• **Assignment**: Lines below that include "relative" are the answer; copy each one.
━━━━━ Provided information ━━━━━
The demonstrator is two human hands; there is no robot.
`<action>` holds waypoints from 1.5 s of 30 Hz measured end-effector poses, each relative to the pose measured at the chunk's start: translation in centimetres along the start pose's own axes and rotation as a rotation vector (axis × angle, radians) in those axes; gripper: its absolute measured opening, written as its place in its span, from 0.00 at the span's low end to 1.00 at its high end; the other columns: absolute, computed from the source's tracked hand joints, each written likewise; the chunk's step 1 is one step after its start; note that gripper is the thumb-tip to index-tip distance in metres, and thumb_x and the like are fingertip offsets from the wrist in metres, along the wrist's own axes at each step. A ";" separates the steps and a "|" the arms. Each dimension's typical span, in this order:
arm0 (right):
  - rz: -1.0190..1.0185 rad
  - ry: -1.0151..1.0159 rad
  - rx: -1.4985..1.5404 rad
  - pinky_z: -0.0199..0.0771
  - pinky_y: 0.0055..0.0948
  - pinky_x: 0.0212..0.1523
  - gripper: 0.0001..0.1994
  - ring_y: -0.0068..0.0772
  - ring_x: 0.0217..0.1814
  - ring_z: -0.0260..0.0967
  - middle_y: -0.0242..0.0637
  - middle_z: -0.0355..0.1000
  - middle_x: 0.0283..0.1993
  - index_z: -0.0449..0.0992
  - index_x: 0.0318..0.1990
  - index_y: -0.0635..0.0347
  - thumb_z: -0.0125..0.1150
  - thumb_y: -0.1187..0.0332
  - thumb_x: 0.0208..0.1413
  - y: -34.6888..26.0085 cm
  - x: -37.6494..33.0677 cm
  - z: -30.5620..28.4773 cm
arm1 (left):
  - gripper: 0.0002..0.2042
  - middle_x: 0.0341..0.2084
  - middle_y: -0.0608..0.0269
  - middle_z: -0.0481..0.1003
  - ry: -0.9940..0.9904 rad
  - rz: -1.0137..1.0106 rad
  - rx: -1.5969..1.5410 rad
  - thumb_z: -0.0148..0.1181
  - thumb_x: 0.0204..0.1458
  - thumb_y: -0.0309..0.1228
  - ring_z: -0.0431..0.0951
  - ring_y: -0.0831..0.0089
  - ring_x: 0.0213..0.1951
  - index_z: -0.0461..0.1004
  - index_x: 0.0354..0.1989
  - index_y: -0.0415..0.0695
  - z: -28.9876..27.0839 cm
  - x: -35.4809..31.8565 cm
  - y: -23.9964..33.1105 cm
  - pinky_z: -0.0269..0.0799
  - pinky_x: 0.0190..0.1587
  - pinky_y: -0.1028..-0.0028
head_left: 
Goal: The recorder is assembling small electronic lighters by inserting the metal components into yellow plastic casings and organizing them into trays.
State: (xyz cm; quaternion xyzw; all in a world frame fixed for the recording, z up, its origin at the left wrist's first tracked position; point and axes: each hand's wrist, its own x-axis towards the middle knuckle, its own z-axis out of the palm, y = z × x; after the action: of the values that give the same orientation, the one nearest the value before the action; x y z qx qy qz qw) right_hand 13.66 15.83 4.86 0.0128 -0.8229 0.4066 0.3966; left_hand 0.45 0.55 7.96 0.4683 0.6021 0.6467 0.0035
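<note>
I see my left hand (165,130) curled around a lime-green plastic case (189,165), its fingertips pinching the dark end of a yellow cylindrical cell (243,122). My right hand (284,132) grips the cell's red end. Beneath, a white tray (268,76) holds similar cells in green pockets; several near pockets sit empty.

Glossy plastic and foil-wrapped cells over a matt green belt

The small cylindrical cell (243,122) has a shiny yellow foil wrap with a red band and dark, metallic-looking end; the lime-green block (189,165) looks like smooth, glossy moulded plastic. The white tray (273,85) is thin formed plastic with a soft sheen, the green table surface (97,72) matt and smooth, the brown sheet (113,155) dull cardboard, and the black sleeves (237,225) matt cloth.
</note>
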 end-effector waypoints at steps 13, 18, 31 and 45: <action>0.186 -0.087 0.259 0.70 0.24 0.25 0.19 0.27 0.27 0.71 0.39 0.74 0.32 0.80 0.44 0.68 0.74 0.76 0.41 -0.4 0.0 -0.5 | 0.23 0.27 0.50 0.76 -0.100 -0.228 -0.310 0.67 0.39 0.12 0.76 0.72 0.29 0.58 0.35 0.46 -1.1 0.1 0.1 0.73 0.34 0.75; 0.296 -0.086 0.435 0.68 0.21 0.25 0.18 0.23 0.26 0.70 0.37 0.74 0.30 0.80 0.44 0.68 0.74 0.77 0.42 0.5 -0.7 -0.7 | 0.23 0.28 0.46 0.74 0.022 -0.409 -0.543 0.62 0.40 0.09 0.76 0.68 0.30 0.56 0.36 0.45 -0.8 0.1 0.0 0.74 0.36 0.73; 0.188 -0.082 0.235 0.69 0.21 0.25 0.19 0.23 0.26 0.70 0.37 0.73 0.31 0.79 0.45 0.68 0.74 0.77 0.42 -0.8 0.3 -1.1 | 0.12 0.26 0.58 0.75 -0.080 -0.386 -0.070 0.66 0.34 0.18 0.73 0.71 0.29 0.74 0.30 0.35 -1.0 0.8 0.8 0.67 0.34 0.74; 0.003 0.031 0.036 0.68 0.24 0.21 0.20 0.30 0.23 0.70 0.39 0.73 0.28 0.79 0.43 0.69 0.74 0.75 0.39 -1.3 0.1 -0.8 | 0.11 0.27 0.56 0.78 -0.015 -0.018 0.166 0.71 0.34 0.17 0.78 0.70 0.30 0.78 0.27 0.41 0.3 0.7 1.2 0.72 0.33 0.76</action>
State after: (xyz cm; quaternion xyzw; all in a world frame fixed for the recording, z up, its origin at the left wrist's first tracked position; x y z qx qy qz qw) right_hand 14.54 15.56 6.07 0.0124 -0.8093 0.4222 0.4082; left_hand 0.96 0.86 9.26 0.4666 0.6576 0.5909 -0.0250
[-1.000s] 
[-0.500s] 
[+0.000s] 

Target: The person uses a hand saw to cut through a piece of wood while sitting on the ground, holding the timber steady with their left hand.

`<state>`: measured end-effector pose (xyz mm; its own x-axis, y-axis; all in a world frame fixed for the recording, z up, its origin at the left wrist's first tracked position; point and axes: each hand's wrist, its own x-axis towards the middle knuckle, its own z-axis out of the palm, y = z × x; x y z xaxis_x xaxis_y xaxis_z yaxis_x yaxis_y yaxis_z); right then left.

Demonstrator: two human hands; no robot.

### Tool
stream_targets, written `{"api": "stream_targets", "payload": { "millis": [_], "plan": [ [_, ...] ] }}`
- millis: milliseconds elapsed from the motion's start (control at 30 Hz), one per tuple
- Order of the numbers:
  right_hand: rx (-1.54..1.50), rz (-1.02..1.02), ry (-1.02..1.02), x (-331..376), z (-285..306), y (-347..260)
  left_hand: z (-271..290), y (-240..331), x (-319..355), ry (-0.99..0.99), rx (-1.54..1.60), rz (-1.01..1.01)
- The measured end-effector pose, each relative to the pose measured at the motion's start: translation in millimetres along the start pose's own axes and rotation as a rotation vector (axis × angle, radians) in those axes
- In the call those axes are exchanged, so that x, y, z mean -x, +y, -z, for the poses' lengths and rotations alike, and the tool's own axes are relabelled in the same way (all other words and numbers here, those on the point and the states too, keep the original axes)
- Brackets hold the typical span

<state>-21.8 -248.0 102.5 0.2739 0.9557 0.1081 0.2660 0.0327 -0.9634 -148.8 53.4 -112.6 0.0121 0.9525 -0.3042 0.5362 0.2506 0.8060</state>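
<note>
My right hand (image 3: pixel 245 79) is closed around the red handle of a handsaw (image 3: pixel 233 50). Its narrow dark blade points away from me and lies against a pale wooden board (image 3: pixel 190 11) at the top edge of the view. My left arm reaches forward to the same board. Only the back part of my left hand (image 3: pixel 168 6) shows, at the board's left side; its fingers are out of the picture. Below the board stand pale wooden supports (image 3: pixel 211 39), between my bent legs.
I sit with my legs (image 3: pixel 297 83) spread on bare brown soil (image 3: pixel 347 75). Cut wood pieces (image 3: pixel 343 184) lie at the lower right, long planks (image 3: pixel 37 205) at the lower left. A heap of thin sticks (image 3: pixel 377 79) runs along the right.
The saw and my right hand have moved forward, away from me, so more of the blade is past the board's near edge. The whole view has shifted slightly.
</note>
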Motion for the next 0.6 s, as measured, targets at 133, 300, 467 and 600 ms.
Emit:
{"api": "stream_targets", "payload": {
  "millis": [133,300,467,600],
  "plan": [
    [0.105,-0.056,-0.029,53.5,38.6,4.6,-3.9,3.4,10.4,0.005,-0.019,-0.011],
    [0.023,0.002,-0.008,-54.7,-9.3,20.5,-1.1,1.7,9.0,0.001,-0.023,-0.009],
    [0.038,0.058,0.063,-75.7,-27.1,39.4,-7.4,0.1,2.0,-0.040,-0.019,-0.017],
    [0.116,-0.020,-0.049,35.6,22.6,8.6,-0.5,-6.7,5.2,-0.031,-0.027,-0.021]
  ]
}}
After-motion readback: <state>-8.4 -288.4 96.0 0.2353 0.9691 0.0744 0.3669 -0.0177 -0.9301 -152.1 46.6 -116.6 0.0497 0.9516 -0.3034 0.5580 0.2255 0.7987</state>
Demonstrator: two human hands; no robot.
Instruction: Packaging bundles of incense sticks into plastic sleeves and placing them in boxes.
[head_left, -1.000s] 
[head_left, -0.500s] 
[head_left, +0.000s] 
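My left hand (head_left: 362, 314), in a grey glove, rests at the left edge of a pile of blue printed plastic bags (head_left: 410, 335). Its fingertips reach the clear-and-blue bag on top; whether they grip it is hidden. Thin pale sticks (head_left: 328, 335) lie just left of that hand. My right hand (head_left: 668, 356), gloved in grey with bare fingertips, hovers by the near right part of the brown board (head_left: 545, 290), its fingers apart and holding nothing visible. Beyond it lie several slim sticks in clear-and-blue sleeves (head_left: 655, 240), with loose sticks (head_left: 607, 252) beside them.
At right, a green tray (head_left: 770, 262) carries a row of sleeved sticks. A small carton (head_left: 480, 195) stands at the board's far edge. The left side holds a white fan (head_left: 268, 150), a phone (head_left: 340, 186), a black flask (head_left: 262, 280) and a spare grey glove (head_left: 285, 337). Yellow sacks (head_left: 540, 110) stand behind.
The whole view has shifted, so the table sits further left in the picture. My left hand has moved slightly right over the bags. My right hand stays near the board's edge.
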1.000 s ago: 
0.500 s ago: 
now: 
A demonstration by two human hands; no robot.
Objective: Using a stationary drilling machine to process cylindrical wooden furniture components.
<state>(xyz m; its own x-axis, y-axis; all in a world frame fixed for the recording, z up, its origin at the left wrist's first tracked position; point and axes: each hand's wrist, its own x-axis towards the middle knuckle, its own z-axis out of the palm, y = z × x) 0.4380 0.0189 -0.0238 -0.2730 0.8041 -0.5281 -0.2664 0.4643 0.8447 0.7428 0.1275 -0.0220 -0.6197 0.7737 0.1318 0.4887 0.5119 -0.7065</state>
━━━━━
• **Output below**:
`<action>` holds waypoints from 1.5 s of 30 Hz measured end-effector poses, each relative to the pose measured at the chunk's start: translation in centimetres along the start pose's own axes and rotation as a rotation vector (axis × angle, radians) in those axes; gripper: its absolute measured opening, written as its place in its span, from 0.00 at the span's low end to 1.00 at its high end; the other columns: absolute, computed from the source's tracked hand joints, each written likewise; the chunk's step 1 is one step after its start; note that gripper is the thumb-tip to index-tip distance in metres, and thumb_x and the like are fingertip offsets from the wrist in metres, along the wrist's own axes at each step. A ";" separates the steps and a "|" the arms. Each dimension's typical span, in this order:
- The measured end-effector pose, each relative to the pose measured at the motion's start: translation in millimetres along the start pose's own axes and rotation as a rotation vector (axis × angle, radians) in those axes

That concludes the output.